In terms of shape, the years 2005-2020 all show a “bimodal” pattern, but the “bimodal” pattern is not obvious in 2005-2015, and the pattern is significant in 2020, which indicates that there has been polarization from 2005 to 2020, but significant polarization in 2020. The peak in 2005-2015 has a more obvious downward trend, and the peak in 2015-2020 is of the same height, which implies that the internal gap of the ECLU is expanding but gradually converging to a stable situation. The different resource endowments and socio-economic development have resulted in the differentiation of efficiency among counties in the process of cultivated land use.

From the interval of the nuclear density curve, the left tail keeps shortening, indicating that there is a catching-up effect from counties with lower eco-efficiency to higher counties, and the right tail value initially decreases, but later continues to increase, impling that high-efficiency counties increase, and the overall ECLU development momentum is better. Although the gap between counties in terms of the ECLU gradually expands, most counties show an increasing trend in efficiency values.

4.3. Spatial Evolution Characterization

4.3.1. Traditional Markov Chain Analysis

Markov chain model will be used for analysis in this paper for the sake of disclosing the spatial pattern of the ECLU in the region around Beijing-Tianjin. In the light of the quantile method, the ECLU values are divided into four states: low efficiency, medium-low efficiency, medium-high efficiency, and high efficiency, and expressed as I, II, III, and IV.

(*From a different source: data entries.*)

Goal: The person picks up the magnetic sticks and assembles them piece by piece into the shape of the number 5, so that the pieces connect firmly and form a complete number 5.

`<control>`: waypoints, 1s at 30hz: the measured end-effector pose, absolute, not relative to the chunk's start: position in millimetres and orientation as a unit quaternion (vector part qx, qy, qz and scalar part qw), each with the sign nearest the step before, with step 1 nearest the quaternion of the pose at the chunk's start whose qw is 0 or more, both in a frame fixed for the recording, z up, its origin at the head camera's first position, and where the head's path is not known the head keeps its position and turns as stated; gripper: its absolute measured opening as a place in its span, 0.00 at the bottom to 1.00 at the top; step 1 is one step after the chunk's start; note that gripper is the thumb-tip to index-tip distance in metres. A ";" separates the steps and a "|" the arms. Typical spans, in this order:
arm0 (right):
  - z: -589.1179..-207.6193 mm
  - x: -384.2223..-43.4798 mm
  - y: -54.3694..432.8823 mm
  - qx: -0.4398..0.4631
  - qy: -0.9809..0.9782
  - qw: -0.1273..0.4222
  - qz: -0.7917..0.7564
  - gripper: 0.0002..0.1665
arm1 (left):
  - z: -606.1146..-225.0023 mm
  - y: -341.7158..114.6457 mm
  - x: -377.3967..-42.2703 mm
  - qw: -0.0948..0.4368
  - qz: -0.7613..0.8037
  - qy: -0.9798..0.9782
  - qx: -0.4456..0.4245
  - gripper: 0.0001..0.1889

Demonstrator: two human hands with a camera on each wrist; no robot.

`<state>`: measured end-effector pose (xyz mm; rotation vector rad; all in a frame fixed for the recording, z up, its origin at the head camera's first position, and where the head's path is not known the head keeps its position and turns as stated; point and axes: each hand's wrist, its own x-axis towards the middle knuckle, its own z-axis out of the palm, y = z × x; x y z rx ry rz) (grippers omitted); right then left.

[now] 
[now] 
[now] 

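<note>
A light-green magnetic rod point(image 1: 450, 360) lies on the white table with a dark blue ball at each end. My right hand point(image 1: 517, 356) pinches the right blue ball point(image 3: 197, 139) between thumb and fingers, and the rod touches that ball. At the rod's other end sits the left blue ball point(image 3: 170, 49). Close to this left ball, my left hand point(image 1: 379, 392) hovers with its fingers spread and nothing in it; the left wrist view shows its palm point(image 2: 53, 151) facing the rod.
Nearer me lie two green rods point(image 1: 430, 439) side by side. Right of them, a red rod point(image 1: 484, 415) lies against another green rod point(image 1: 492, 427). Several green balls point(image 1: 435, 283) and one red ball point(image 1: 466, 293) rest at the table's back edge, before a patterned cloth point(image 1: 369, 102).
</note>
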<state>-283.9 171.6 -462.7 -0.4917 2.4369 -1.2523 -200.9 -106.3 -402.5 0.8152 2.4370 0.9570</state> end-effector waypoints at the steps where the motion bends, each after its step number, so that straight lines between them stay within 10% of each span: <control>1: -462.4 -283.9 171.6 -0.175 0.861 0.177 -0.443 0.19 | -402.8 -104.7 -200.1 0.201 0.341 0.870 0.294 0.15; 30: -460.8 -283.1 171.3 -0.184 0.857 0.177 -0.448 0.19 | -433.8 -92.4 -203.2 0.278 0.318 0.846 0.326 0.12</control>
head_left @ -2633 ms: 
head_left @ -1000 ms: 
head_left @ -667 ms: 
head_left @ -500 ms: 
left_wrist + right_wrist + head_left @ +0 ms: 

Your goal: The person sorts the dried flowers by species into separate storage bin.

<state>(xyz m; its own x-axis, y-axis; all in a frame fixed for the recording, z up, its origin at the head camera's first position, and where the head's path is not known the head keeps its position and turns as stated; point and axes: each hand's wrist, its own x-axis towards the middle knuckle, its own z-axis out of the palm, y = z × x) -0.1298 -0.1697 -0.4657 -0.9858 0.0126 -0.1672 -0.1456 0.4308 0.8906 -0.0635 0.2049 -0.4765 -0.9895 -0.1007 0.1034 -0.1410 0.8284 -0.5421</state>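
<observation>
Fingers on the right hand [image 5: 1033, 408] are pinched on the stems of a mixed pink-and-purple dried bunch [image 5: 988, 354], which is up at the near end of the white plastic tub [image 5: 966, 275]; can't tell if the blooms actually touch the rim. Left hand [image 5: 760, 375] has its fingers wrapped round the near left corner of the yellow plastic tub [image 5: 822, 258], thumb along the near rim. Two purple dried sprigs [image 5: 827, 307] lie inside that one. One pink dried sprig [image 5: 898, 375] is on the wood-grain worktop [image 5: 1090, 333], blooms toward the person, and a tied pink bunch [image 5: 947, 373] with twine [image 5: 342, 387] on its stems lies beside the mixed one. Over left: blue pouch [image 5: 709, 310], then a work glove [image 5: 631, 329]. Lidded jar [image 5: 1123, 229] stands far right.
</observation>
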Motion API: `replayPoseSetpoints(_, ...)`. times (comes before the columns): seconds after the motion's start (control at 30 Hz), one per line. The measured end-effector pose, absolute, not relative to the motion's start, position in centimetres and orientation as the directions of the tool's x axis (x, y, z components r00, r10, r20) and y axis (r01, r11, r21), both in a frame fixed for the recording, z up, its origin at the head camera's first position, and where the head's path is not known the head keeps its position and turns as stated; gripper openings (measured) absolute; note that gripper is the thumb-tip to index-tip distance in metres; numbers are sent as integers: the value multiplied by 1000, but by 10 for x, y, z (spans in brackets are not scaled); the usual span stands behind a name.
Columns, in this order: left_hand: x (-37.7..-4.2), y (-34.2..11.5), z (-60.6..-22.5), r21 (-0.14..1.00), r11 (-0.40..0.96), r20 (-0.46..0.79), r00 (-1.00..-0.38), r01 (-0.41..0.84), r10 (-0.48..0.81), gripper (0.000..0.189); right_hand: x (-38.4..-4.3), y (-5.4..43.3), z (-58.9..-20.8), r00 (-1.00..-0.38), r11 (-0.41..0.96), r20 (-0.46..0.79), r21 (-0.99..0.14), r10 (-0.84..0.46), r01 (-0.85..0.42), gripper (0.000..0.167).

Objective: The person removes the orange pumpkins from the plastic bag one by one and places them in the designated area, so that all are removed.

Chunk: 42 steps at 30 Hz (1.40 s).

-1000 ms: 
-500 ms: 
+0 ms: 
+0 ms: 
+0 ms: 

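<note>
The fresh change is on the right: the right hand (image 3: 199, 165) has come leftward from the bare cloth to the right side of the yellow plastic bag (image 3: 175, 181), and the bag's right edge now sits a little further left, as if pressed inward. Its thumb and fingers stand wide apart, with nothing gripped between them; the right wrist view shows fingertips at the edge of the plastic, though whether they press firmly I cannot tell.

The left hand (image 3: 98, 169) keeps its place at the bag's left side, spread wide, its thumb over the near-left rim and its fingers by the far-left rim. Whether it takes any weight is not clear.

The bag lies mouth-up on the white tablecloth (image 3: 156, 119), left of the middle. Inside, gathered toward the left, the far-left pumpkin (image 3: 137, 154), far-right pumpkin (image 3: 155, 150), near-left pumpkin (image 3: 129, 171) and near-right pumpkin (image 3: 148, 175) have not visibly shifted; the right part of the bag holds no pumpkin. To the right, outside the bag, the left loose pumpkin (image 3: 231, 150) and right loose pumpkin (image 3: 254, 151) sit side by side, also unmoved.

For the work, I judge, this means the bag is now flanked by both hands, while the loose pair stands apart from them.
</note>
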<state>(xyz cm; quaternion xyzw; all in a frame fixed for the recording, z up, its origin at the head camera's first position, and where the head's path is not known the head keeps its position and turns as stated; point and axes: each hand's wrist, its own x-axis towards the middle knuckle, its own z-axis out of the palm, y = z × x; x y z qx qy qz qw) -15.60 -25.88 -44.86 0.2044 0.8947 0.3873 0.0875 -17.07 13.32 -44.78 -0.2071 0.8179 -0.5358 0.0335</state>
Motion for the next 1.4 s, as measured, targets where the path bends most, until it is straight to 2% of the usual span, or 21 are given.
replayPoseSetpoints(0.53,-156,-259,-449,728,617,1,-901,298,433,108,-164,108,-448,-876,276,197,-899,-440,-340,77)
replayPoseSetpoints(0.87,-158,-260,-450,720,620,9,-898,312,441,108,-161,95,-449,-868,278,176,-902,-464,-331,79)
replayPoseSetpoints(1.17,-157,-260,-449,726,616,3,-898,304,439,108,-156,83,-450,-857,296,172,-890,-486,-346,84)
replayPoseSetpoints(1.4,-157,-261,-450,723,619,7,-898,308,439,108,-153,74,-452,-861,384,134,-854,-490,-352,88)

As shown in Table 3, the diagonal and non-diagonal values depute the possibility that the ECLU has not shifted and has shifted, respectively. For this, the characteristics reflected are: ① On the diagonal line, the maximum and minimum values are 0.795, 0.610 respectively, which means that there is at least 61% possibility that the ECLU in each county does not shift. However, on the non-diagonal line, the maximum value is much lesser, the maximum value is 0.254, so the probability of shifting between different types is smaller. ②The possibility of remaining unchanged of the ECLU along the diagonal are P_IV-IV (0.795) > P_I-I (0.715) > P_III-III (0.635) > P_II-II (0.610), and the possibility of the first and last of the diagonal are obviously larger, implying that the ECLU have “high-high concentration and low-low concentration”. ③The possibility of adjacent diagonal is greater than others, such as P_I-II (0.250) > P_I-III (0.025) > P_I-IV (0.011), implying that the transfer of the ECLU occurs mainly between adjacent types. As a result, it is hard to reach a leapfrog shift. ④ Among the possibility on the adjacent sides of the diagonal, the possibility on the right is higher than that on the left, such as P_I-III (0.238) > P_I-I (0.094), indicating that when the transfer occurs, it is easier to transfer to the direction of high efficiency.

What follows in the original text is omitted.